I was about to answer your other question related to disk space in general but you removed it
You seems to be looking for ideas to reduce the resources needed for your cluster, so I might not answer directly to your questions but more give some ideas.
Hot, Warn, Cold, Frozen, Delete:
- Hot: The index is actively being updated and queried.
- Warm: The index is no longer being updated but is still being queried.
- Cold: The index is no longer being updated and is queried infrequently. The information still needs to be searchable, but it’s okay if those queries are slower.
- Frozen: The index is no longer being updated and is queried rarely.
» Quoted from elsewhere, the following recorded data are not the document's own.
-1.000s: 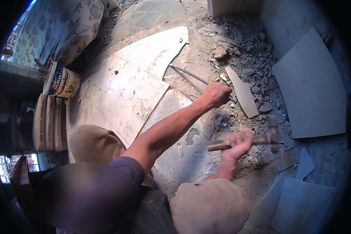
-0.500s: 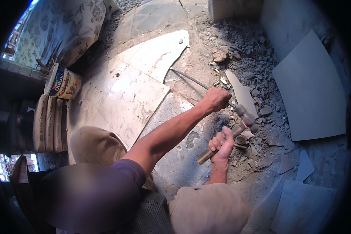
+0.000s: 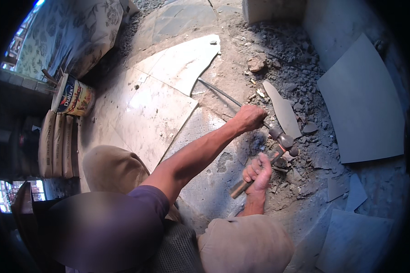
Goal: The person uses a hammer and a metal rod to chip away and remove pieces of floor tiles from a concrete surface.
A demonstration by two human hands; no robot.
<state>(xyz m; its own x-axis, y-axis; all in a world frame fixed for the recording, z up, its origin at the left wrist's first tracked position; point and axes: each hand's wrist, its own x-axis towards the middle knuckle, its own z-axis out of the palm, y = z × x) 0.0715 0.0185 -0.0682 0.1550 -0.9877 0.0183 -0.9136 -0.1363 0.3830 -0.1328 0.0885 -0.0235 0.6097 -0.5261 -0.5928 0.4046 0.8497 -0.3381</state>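
Note:
My left hand [image 3: 251, 118] is closed around a long, thin metal bar [image 3: 221, 93]. The bar's far tip meets the broken edge of the pale floor tiles [image 3: 168, 98]. Its near end sticks out past my fist toward the hammer. In my right hand [image 3: 258, 173] is a hammer [image 3: 282, 140] with a dark metal head, gripped by its handle. The hammer head is right by the bar's near end; whether they touch I cannot tell. A rough grey bed [image 3: 205, 154] shows beside the tiles, below my left forearm.
Rubble [image 3: 305, 86] covers the floor to the right, with a narrow tile shard [image 3: 282, 109] on it. A large tile sheet [image 3: 362, 104] leans at the right wall; more cut pieces [image 3: 355, 241] lie below. At the left stand a paint bucket [image 3: 77, 95] and several stacked bags [image 3: 57, 143].
The hammer head has shifted slightly left and come closer to the bar's end, its handle end dropping a little. My left hand has moved slightly left and down, still gripping the bar.

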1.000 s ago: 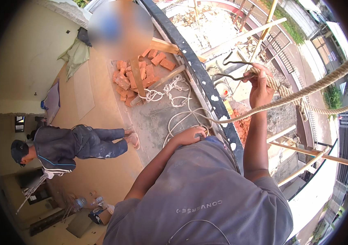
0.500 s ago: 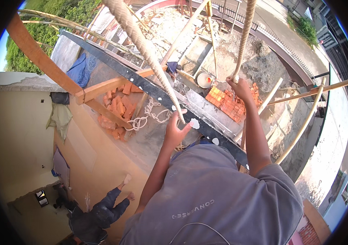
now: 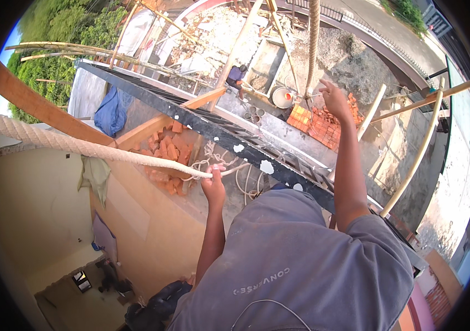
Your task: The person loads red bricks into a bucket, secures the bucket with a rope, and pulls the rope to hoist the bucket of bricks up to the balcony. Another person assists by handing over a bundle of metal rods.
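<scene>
A thick pale rope (image 3: 108, 156) stretches in from the left edge, and my left hand (image 3: 213, 190) is closed round it near a dark steel beam (image 3: 224, 140) blotched with white. Past that hand the rope runs on into loose loops (image 3: 244, 190) by the beam. To the right, a second length of rope (image 3: 313, 49) hangs down from the top of the view. My right hand (image 3: 335, 102) is raised just right of this length, fingers stretched out and apart from it, holding nothing.
Below lie broken orange bricks (image 3: 163, 148), stacked bricks (image 3: 323, 129), a white bucket (image 3: 282, 98) and a crouching person (image 3: 236, 76). Wooden poles (image 3: 417, 160) slant up at right; a curved timber (image 3: 47, 105) crosses at left. Another person (image 3: 158, 309) is lower left.
My left hand has moved left and lower, swinging its rope from steep to nearly level. My right hand has let go of the hanging rope and its fingers have straightened.
</scene>
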Demonstrator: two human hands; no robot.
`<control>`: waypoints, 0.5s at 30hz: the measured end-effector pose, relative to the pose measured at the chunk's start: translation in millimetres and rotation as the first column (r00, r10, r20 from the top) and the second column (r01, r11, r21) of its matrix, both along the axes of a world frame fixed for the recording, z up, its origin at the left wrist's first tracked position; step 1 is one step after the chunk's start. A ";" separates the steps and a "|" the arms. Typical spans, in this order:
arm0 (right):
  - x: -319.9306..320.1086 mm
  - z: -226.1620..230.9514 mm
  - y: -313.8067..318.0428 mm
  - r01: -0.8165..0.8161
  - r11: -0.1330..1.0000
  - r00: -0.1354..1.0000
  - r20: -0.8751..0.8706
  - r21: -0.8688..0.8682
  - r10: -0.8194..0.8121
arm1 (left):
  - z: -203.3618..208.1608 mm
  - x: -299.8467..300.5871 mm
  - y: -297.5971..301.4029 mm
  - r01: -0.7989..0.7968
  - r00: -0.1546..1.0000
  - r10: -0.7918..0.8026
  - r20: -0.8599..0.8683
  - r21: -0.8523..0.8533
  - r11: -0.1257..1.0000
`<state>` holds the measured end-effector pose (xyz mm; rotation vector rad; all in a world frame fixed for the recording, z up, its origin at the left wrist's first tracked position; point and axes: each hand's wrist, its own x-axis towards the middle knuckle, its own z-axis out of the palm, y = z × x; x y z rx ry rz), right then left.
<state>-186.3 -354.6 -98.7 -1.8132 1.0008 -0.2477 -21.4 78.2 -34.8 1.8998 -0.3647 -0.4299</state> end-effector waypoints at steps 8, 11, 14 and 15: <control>113.3 277.5 53.8 0.312 0.948 0.335 0.927 0.061 -0.170 | -17.9 -2.4 14.7 0.056 0.998 -0.053 -0.020 0.145 0.988; 109.4 279.8 36.4 0.146 0.989 0.614 0.783 0.007 -0.096 | -13.5 -12.1 15.5 0.011 0.999 -0.018 0.037 0.160 0.987; 110.9 248.0 30.2 0.177 0.963 0.807 0.590 -0.202 -0.025 | -18.8 -14.3 32.0 -0.086 0.989 0.076 0.125 0.075 0.993; 121.1 224.4 34.6 0.314 0.940 0.647 0.755 -0.135 -0.107 | -22.2 -13.4 37.7 -0.160 0.983 0.154 0.095 0.055 0.986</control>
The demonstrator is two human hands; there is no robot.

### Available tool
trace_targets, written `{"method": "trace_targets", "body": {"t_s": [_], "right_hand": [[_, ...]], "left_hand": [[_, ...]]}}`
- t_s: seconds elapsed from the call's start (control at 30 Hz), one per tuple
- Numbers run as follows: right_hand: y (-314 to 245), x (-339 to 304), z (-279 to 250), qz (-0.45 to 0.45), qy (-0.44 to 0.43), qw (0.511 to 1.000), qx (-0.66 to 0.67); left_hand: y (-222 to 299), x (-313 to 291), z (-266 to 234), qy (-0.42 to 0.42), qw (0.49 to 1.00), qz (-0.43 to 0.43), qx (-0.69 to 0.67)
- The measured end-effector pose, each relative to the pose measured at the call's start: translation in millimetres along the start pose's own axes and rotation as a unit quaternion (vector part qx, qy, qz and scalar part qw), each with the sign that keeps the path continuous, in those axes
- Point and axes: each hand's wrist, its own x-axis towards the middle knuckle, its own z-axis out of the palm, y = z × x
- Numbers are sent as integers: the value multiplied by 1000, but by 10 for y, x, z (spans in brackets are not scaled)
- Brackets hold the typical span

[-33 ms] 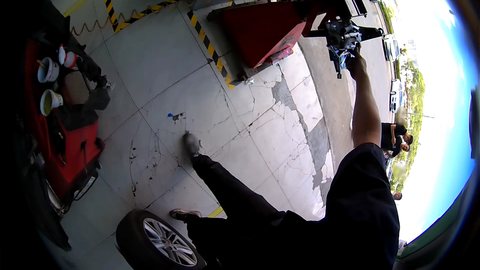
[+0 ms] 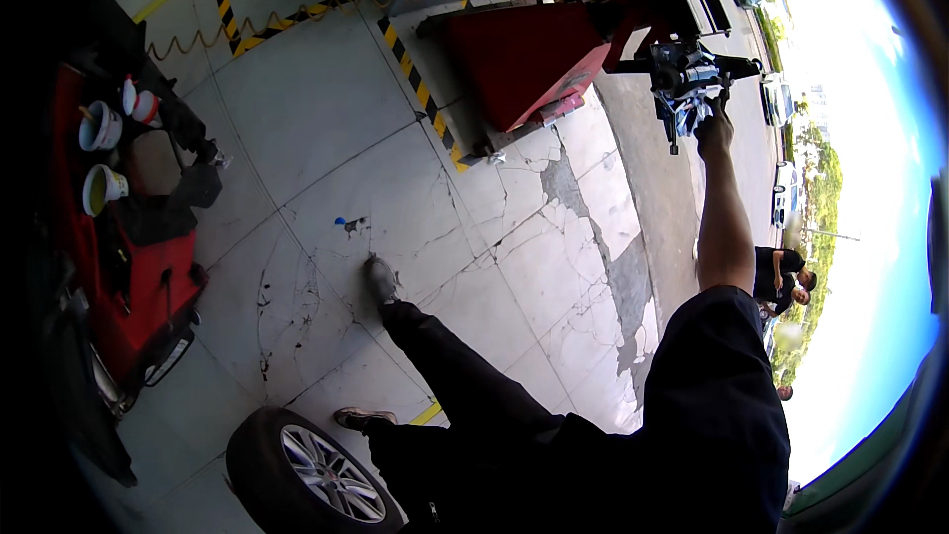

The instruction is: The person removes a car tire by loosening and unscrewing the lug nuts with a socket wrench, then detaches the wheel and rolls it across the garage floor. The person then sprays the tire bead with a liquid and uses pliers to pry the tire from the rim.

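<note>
one hand (image 2: pixel 714 131) grips a tool (image 2: pixel 682 79) overhead.

I see a cracked pale concrete floor (image 2: pixel 326 188) edged with yellow-and-black hazard stripes (image 2: pixel 420 74). A red tool cart (image 2: pixel 129 287) stands on the left, a red metal machine base (image 2: pixel 529 59) ahead. Bright daylight floods in from the street (image 2: pixel 781 89) on the right.
</note>
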Motion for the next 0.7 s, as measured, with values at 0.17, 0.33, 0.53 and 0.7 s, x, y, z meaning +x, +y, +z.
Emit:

The information still needs to be searchable, but it’s okay if those queries are extremely slow.
- Delete: The index is no longer needed and can safely be removed.
Depending on your use case, you can think about using those phases to perform some changes to reduce the disk space. For example, for logs, I'd probably not reduce anything in the hot phase but probably in the warm or cold phases.
If you are snapshotting an index on S3 or similar, and if your index is not updated anymore (again timeseries data), you can move to the Frozen phase (needs a commercial license) or the Delete phase. That way, you won't consume anymore costly resources like SSD space but you will offload your data to S3 which is a way cheaper... With Frozen (and searchable snapshots feature), you can still search within S3 data. With Delete, you will need to restore first (and consume again some disk space) before being able to search.
If you don't need anymore the original data but only the aggregated view, you can downsample your index.
Aggregates a time series (TSDS) index and stores pre-computed statistical summaries (min
, max
, sum
, value_count
and avg
) for each metric field grouped by a configured time interval. For example, a TSDS index that contains metrics sampled every 10 seconds can be downsampled to an hourly index. All documents within an hour interval are summarized and stored as a single document and stored in the downsample index.
In the Warn or Cold phase, you can set the number of replicas to 0, assuming that you have backups in case of any problem...
If you have many primary shards in the Hot phase, you can also use the Shrink API to reduce the number of shards to 1 and do a force merge. That will help to reduce also the disk space. If before running the force merge, you set index.codec
to best_compression
, that might also help (See Index modules | Elasticsearch Guide [8.11] | Elastic). Please be aware that all that will consume a lot of IO because all the segments needs to be rewritten...
Those are some ideas which I hope will help you to find what is best for you...